__EXERCISE BRIEF__
Beginning at the line that includes "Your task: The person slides", return each line exactly through the end of the listing, and no line before it.

__INPUT__

_____

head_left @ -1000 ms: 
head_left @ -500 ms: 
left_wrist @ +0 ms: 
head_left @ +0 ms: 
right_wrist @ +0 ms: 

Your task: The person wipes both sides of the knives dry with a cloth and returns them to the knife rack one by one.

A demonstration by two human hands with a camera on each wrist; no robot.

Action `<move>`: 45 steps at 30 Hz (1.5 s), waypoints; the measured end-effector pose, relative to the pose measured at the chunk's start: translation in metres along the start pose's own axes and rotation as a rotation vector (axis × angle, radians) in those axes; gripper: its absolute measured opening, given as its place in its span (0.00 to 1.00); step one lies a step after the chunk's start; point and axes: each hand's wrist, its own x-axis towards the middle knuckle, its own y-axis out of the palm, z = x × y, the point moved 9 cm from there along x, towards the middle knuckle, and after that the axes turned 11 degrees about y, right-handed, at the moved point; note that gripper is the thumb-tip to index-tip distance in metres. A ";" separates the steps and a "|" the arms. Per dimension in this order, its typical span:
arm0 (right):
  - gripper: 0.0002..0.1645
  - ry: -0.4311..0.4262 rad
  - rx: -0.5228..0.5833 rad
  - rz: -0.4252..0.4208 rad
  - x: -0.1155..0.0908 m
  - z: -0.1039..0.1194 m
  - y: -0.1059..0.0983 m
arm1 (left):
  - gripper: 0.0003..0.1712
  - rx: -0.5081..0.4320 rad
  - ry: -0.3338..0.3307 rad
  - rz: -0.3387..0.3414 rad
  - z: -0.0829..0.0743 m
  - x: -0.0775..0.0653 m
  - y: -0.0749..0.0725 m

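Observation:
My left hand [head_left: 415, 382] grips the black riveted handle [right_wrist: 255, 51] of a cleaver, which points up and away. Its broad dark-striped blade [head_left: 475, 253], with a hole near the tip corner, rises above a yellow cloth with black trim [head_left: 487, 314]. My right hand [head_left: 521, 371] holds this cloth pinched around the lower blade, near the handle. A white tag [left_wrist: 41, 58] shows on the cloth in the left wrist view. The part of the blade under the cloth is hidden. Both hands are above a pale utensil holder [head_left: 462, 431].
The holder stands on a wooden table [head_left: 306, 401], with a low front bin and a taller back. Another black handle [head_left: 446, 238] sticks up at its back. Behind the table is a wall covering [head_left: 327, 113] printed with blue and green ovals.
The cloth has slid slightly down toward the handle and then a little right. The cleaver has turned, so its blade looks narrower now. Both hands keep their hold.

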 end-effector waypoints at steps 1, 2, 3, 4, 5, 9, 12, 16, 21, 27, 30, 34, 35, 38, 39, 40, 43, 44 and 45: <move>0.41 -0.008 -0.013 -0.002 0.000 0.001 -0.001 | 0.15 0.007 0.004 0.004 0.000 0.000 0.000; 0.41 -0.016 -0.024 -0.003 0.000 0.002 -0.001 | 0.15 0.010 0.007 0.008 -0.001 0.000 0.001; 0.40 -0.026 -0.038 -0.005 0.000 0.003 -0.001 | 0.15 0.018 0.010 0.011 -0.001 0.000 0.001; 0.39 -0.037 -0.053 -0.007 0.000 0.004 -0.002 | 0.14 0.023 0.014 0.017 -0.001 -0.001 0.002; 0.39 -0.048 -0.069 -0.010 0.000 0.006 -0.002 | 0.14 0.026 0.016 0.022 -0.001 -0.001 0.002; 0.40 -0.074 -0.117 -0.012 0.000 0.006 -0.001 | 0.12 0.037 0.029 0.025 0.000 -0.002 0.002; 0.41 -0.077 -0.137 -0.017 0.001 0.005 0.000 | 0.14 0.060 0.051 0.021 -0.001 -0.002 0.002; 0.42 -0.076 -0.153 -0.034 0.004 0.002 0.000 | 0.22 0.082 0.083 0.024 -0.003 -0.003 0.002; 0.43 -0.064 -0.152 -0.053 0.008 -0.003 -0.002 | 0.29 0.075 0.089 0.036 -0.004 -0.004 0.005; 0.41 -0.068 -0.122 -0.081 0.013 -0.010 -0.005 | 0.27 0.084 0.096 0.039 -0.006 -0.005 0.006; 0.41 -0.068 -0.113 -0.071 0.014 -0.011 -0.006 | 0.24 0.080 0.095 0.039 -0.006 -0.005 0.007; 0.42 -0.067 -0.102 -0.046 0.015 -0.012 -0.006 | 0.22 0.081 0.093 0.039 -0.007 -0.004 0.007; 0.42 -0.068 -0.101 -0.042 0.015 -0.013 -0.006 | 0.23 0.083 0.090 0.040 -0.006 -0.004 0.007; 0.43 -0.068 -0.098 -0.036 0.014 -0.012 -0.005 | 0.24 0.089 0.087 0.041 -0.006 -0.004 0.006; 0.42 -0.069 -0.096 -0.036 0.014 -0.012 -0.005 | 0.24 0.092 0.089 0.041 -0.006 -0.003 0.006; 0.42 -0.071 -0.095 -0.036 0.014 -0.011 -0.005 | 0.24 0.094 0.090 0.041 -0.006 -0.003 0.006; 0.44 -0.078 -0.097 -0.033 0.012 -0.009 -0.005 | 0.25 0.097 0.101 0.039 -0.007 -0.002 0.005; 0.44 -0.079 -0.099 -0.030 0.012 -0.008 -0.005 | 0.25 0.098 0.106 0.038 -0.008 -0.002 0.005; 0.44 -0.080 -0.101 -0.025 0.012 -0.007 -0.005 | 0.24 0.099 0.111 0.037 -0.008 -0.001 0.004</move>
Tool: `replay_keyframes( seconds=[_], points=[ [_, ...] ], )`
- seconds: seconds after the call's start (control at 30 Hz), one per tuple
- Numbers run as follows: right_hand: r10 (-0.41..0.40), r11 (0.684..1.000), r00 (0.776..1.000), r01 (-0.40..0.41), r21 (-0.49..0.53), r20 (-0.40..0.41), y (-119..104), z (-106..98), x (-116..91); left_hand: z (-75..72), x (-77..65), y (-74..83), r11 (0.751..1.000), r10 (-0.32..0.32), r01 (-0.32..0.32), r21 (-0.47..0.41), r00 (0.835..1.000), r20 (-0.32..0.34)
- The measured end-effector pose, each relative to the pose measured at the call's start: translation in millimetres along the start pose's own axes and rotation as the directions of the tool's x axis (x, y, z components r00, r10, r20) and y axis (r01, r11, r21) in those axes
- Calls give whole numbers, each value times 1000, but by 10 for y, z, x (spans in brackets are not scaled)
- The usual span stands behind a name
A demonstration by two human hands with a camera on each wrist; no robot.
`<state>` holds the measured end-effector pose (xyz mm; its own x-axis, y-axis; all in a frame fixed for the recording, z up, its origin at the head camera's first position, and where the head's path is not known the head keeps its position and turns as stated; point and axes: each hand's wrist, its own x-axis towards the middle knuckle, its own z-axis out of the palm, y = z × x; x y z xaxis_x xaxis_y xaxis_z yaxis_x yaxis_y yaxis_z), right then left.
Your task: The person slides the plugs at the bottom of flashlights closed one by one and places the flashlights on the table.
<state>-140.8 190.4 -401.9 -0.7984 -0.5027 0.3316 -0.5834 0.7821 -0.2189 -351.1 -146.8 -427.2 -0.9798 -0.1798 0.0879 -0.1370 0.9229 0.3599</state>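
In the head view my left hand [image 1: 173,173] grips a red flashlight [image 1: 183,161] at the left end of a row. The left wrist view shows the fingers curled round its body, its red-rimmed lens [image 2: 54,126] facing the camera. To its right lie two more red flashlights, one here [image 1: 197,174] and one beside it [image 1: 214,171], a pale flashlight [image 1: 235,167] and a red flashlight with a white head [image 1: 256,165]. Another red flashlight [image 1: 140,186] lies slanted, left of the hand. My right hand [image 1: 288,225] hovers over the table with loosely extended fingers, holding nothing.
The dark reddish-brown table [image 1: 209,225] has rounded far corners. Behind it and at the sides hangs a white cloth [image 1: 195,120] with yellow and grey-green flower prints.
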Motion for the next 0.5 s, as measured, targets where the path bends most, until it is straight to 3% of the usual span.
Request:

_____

__RESPONSE TO THIS TASK__
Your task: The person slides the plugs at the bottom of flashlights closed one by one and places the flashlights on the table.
<state>-140.8 190.4 -401.9 -0.7984 -0.5027 0.3316 -0.5834 0.7821 -0.2189 -351.1 -146.8 -427.2 -0.9798 -0.1798 0.0879 -0.1370 0.9229 0.3599</state>
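In the head view my left hand [image 1: 173,173] grips a red flashlight [image 1: 183,161] at the left end of a row. The left wrist view shows the fingers curled round its body, its red-rimmed lens [image 2: 54,126] facing the camera. To its right lie two more red flashlights, one here [image 1: 197,174] and one beside it [image 1: 214,171], a pale flashlight [image 1: 235,167] and a red flashlight with a white head [image 1: 256,165]. Another red flashlight [image 1: 140,186] lies slanted, left of the hand. My right hand [image 1: 288,225] hovers over the table with loosely extended fingers, holding nothing.
The dark reddish-brown table [image 1: 209,225] has rounded far corners. Behind it and at the sides hangs a white cloth [image 1: 195,120] with yellow and grey-green flower prints.
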Motion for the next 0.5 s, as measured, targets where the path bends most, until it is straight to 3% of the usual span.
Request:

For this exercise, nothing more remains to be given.